Showing posts with label group. Show all posts
Showing posts with label group. Show all posts

Without a Teacher

 Learning to write without a teacher may be effectively done and enjoyed.

                It has been done in groups of from 5 to 17 participants. Basically, the members each commit to reading the writing of a member then to coming together with the other members to share their feelings about what they have read. 

                Hearing what others have felt as they read your works has proven a great help to improving one's writing and a powerful experience in itself.

                Any Questions?  I'll clarify one doing without being asked.
Every member reads one specified piece of  writing of one member of the group. Then in a gathering of all the members each member tells about how she felt as she read the piece. This telling of feelings is done at nearly every meeting of the group.

                The bit below is about what I have learned from my experience and from Mr. Elbow. It is something that I might offer at an appropriate moment in the gathering of my group.

                On the horizon, a Final Draft 

                Once you have some writing from which it seems you can coax some coherence, you may be close to the point at which to edit and turn out a final copy.

            Take 15 minutes to make your meaning clear to yourself.

                You might let yourself consider an outline or plan.

                Sum up what you have into a genuine single assertion of what your meaning is. Not easy, but possible. Remember that your assertion must actually assert something that can be quarreled with.

                You have grown your meaning and specified it to yourself clearly. Good for you. Your efforts and good thinking will give you a good chance to do some truly powerful writing.






                                                                            by Richard Sheehan
                                                                            or Mago Bill


In a Writing Group

 Are you serious about having a group?

                Tell me about it. I am interested; I may even be able to offer some help, or to try to do so. And remember, you do not have to have one. Many successful writers have never had the experience of a group. Most have received some feedback and many have benefited from that feedback.

The following few paragraphs may help you in your efforts to recruit group members and even help to keep a a group to keep going:

                Talk feedback. An important, and appreciated, function of your group can be providing feedback to one another. There are effective ways of doing so. I will try to touch on a couple of those ways here.
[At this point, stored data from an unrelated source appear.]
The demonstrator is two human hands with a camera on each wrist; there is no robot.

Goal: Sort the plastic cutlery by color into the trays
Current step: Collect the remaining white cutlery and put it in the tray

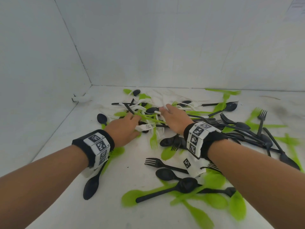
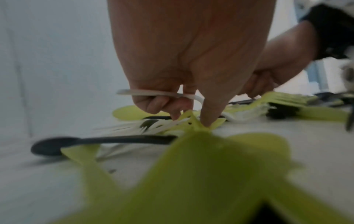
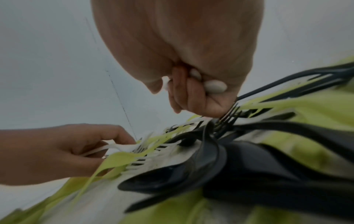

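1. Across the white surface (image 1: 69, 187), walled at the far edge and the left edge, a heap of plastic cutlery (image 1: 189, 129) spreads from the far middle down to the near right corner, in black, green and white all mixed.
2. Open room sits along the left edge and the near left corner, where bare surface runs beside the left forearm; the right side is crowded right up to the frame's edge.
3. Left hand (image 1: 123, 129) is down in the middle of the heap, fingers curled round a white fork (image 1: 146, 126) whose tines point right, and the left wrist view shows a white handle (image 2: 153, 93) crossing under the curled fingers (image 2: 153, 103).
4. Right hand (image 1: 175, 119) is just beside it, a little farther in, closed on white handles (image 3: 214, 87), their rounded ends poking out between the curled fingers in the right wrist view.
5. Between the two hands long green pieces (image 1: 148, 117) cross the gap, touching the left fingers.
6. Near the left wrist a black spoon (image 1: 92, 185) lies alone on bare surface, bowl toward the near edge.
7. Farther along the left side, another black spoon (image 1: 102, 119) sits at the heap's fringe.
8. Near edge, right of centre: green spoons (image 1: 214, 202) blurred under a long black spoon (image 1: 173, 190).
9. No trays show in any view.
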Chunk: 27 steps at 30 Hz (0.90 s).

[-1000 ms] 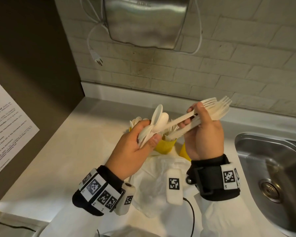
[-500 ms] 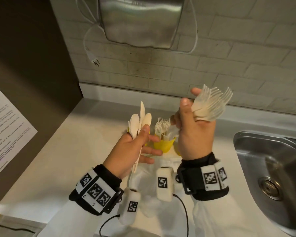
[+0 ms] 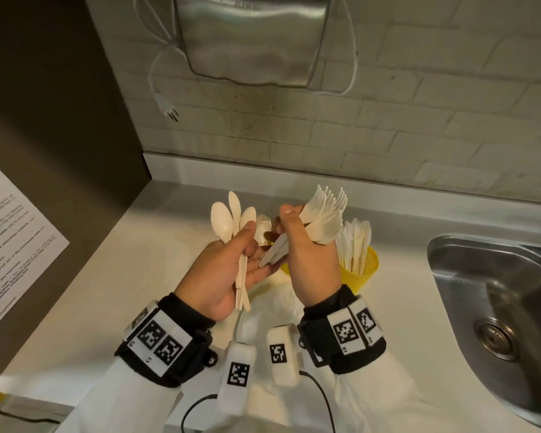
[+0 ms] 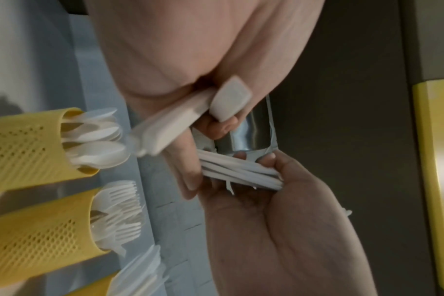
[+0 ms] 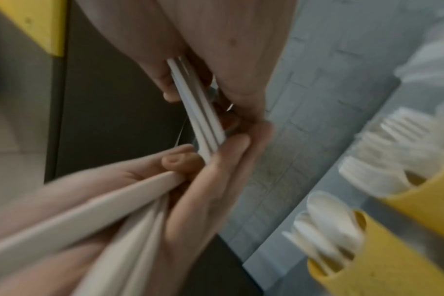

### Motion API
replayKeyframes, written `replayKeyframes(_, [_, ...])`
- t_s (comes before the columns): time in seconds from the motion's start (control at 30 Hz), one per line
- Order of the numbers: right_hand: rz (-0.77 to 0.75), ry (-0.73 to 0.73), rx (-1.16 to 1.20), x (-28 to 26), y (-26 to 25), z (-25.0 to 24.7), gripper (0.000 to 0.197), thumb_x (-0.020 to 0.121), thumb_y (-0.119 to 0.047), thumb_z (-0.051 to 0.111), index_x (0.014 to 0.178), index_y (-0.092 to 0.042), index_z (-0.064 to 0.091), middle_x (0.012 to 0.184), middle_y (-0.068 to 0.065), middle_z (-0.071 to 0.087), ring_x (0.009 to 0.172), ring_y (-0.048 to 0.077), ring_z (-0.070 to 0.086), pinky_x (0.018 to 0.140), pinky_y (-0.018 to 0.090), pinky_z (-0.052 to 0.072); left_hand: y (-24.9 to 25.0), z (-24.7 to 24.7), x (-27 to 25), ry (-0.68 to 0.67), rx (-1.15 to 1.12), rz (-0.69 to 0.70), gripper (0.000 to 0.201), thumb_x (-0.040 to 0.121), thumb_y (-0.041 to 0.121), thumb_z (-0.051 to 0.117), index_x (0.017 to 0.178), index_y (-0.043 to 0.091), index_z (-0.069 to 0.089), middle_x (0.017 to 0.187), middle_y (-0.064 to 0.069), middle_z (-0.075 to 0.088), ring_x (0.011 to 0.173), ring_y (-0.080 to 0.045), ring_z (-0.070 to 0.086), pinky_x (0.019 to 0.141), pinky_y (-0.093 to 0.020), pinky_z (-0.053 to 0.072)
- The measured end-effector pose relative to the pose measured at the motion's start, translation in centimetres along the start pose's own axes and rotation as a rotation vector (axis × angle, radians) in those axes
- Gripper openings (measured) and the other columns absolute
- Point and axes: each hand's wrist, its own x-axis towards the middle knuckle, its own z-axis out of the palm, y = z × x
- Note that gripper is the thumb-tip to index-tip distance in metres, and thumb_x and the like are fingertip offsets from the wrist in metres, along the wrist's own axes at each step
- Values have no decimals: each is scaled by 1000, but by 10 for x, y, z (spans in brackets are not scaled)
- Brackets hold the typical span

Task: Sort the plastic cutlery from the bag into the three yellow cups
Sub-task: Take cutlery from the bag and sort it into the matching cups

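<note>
My left hand (image 3: pixel 247 242) pinches a few white plastic spoons (image 3: pixel 222 221) by the handles, bowls up. My right hand (image 3: pixel 291 226) grips a fan of white forks (image 3: pixel 325 210), tines up. Their handle ends slant down onto my left palm. In the left wrist view the spoon handles (image 4: pixel 165 130) lie above the fork handles (image 4: pixel 241 174). Three yellow cups stand behind the hands: one with spoons (image 4: pixel 25 148), one with forks (image 4: pixel 38 230), one with knives (image 3: pixel 361 270). The white bag (image 3: pixel 272 310) lies flat under my wrists.
A steel sink (image 3: pixel 497 307) opens at the right of the white counter (image 3: pixel 122 292). A dark cabinet side with a printed notice (image 3: pixel 13 245) stands at the left. On the brick wall hangs a metal dispenser (image 3: pixel 250 35) with a loose plug (image 3: pixel 171 112).
The two hands have come down and together. The forks, held high and apart half a second ago, now lean with their handles against my left palm; the spoons stay upright.
</note>
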Motion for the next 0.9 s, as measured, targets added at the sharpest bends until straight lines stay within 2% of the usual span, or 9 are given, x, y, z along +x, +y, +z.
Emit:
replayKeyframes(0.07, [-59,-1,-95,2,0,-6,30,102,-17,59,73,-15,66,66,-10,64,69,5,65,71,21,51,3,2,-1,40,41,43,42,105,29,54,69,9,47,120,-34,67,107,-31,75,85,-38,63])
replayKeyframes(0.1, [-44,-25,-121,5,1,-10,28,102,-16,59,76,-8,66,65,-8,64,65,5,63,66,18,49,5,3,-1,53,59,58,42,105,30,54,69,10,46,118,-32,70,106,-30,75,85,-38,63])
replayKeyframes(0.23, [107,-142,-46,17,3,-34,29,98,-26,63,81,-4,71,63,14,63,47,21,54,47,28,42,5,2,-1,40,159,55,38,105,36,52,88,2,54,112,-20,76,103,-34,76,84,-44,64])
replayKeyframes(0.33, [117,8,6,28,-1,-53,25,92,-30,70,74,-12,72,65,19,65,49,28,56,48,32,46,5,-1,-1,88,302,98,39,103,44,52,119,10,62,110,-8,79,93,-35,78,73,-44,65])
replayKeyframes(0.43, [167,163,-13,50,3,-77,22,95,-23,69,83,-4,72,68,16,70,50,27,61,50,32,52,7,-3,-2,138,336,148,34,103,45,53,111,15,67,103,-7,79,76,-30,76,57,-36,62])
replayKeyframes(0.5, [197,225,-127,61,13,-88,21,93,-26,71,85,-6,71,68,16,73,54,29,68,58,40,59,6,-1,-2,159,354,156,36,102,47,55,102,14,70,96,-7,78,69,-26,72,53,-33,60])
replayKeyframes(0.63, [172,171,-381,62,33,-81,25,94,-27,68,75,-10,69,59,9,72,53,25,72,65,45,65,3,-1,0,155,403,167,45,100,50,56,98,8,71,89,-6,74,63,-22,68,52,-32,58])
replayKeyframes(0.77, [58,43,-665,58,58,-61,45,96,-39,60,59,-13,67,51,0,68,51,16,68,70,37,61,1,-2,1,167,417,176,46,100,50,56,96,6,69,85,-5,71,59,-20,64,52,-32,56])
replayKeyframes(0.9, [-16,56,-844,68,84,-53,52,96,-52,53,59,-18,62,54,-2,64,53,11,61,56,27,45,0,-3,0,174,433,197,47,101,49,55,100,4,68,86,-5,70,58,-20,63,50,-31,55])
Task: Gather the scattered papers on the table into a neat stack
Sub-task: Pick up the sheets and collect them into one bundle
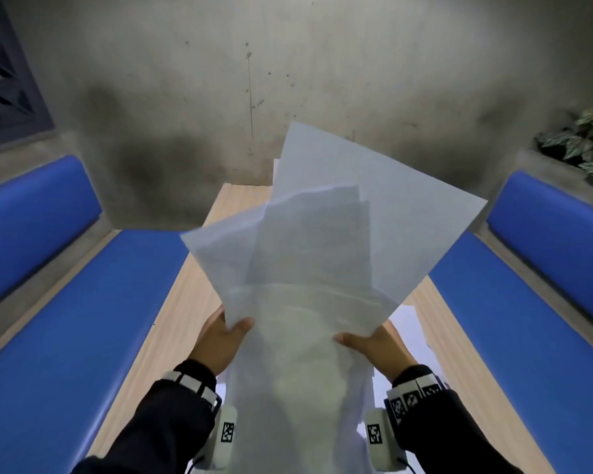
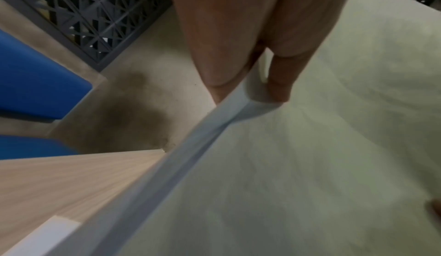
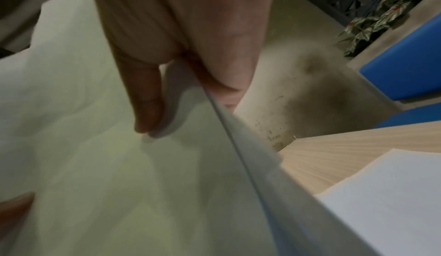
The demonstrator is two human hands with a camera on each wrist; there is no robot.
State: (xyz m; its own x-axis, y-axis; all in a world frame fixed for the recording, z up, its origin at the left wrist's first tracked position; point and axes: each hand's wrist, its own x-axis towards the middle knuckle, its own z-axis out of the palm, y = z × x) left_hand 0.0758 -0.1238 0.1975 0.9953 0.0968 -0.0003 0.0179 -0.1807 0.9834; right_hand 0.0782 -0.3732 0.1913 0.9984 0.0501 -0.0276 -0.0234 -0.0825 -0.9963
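Sleeves [image 1: 172,415] dark, tagged wristbands [image 1: 192,384] on both wrists. Left hand [image 1: 220,340] pinches the left edge of the papers [image 1: 322,254], thumb on top, fingers [image 2: 214,52] underneath; left wrist view shows the edge wedged between thumb and fingers. Right hand [image 1: 374,347] pinches the right edge the same way, thumb over, fingers [image 3: 226,43] behind the sheets. Both grips narrow, closed on paper. Papers held up off the table [image 1: 185,302], fanned and uneven, corners sticking out at different angles, sheets bowed in the middle. More loose sheets [image 1: 408,330] lie flat on the table under and just right of the held bunch; one white sheet [image 2: 47,230] near the left edge too. Blue benches [image 1: 83,319] flank the table both sides. Grey wall [image 1: 220,80] beyond, plant [image 1: 586,142] far right.
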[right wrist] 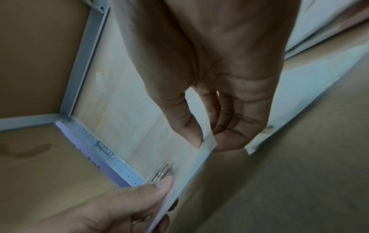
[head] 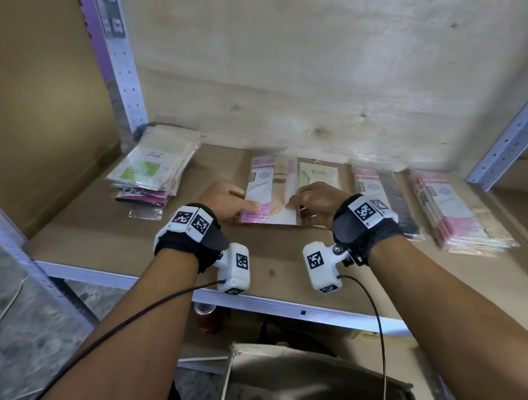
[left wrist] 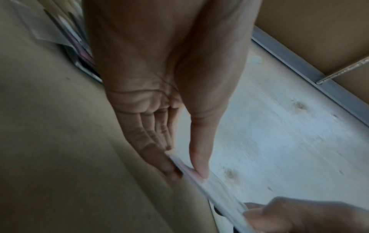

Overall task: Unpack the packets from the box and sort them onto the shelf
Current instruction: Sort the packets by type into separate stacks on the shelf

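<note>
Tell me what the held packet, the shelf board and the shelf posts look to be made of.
Packet: glossy clear plastic sleeve over a printed pink-and-white card, judging by the sheen and its thin bending edge between the fingers.
Shelf board: matte brown, probably fibreboard or cardboard; no grain shows.
Posts: pale painted metal, given the rows of punched holes.

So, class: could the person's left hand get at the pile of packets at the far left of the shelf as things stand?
Probably yes: the pile lies just left of the left hand with bare shelf board between. But that hand is pinching the pink packet and must let go first.
</note>
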`<act>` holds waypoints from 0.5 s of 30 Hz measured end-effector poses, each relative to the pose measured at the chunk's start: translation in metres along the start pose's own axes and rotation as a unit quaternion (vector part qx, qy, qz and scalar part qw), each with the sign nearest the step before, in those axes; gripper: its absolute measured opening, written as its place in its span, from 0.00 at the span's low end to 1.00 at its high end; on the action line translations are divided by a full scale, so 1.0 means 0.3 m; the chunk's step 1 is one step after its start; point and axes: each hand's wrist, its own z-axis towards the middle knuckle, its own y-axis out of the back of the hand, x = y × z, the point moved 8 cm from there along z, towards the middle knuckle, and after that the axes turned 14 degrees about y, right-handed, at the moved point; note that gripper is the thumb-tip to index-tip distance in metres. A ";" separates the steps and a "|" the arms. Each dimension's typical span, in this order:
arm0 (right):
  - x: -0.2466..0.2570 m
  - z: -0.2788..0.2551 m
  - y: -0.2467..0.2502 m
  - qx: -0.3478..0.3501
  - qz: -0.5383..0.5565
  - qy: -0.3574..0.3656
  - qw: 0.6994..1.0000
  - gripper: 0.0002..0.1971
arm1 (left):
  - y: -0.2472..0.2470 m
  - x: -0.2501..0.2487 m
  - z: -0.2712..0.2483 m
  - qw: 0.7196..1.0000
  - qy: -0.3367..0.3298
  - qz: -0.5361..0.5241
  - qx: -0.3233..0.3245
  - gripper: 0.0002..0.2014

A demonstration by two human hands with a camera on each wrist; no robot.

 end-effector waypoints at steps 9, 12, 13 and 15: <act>0.046 0.060 -0.032 -0.022 -0.121 -0.019 0.992 0.21 | 0.056 0.000 0.045 0.999 -0.012 0.014 -0.047 0.09; 0.047 0.058 -0.035 -0.033 -0.127 -0.018 0.991 0.23 | 0.081 -0.006 0.047 0.996 -0.012 0.018 -0.089 0.13; 0.045 0.057 -0.038 -0.032 -0.125 -0.020 0.991 0.21 | 0.087 -0.005 0.052 0.995 -0.012 0.019 -0.097 0.14; 0.041 0.053 -0.046 -0.025 -0.121 -0.024 0.992 0.19 | 0.083 0.001 0.058 0.996 -0.008 0.017 -0.087 0.10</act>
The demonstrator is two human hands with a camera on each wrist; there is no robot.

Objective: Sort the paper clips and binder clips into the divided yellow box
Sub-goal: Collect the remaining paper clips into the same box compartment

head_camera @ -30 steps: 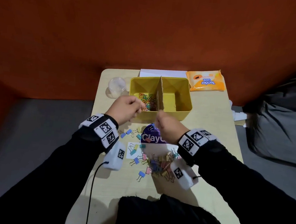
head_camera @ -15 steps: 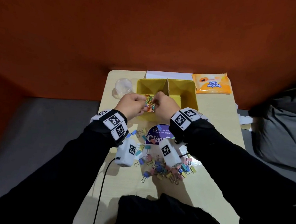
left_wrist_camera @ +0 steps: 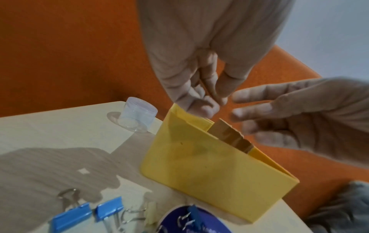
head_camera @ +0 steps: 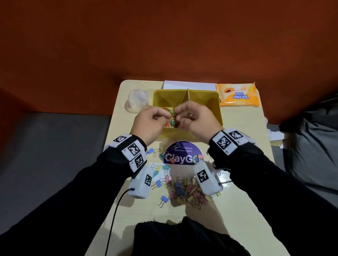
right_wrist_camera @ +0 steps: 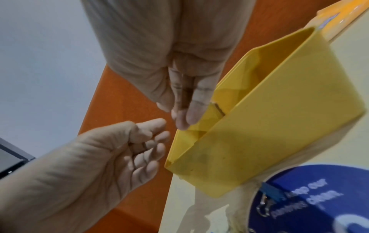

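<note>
Both hands over the yellow box [head_camera: 217, 109]; paper clips [head_camera: 170, 117] lie in its left compartment. Left hand [head_camera: 150, 124] grip loosely curled, right hand [head_camera: 195, 120] fingers relaxed — neither visibly holding anything. Binder clips [head_camera: 186, 191] on near worktop [head_camera: 227, 216] — best carried to the right compartment.

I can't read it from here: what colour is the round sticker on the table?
The round sticker is dark blue-purple with white lettering, clearest in the head view.
</note>
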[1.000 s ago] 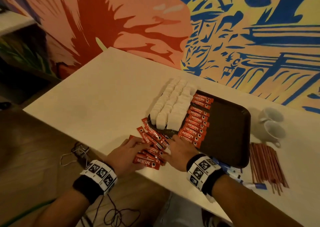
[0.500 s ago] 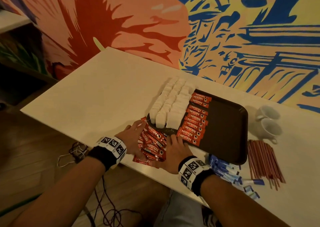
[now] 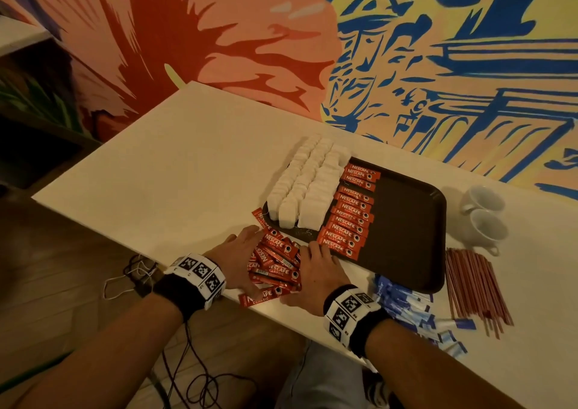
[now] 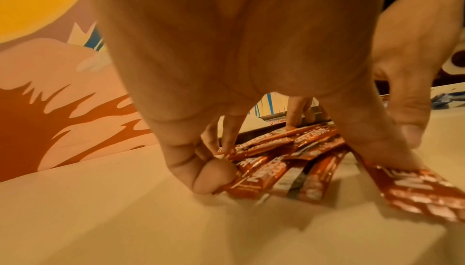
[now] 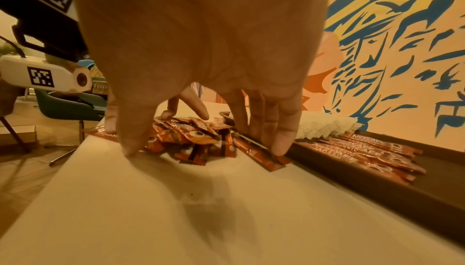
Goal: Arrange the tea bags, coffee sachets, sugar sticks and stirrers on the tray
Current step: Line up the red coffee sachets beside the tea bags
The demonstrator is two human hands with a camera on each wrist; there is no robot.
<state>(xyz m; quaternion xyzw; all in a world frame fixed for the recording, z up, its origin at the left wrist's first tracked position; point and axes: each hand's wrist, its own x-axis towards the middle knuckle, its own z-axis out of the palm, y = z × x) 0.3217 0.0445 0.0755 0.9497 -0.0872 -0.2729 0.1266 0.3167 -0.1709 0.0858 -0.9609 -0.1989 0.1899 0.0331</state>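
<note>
A dark brown tray (image 3: 409, 239) holds rows of white tea bags (image 3: 308, 183) at its left end and a column of red coffee sachets (image 3: 353, 211) beside them. A loose pile of coffee sachets (image 3: 276, 261) lies on the table in front of the tray. My left hand (image 3: 247, 261) cups the pile from the left, fingertips (image 4: 214, 177) against it, thumb pressing one sachet (image 4: 415, 187). My right hand (image 3: 308, 268) closes in from the right, straight fingertips (image 5: 280, 146) on a sachet (image 5: 261, 154) by the tray rim. Neither hand lifts anything.
Blue sugar sticks (image 3: 409, 308) lie in a heap at the table's front edge, right of my right wrist. Red-brown stirrers (image 3: 475, 286) lie right of the tray, with two white cups (image 3: 483, 218) behind them. The table edge runs just under my wrists.
Both hands have moved inward and pushed the scattered loose sachets into a tighter pile between them. One sachet now sticks out at the table's front edge.
</note>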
                Other purposes for your group can include: inspiring you to write, improving the effectiveness of your words, and help you to feel satisfaction in your development. On this blog are an increasing number of posts calculated to improve your chances of pleasing a reader. These posts can help you to continue writing well with or without a group. You are welcome to explore them all.

Back to group feedback:

                Selections of members' writing may be read in group, yours too. This can be an important step toward providing useful feedback to a writer. Useful feedback begins with careful reading of her work. Often the entire group will participate in providing feedback on a given selection. I like to hear the selection read aloud to the whole group a couple of times. Group members will volunteer their comments and all are encouraged to do so. Group members will often quickly learn to make their feedback more honest and more helpful with little need for encouragement. Still, it is OK to encourage them.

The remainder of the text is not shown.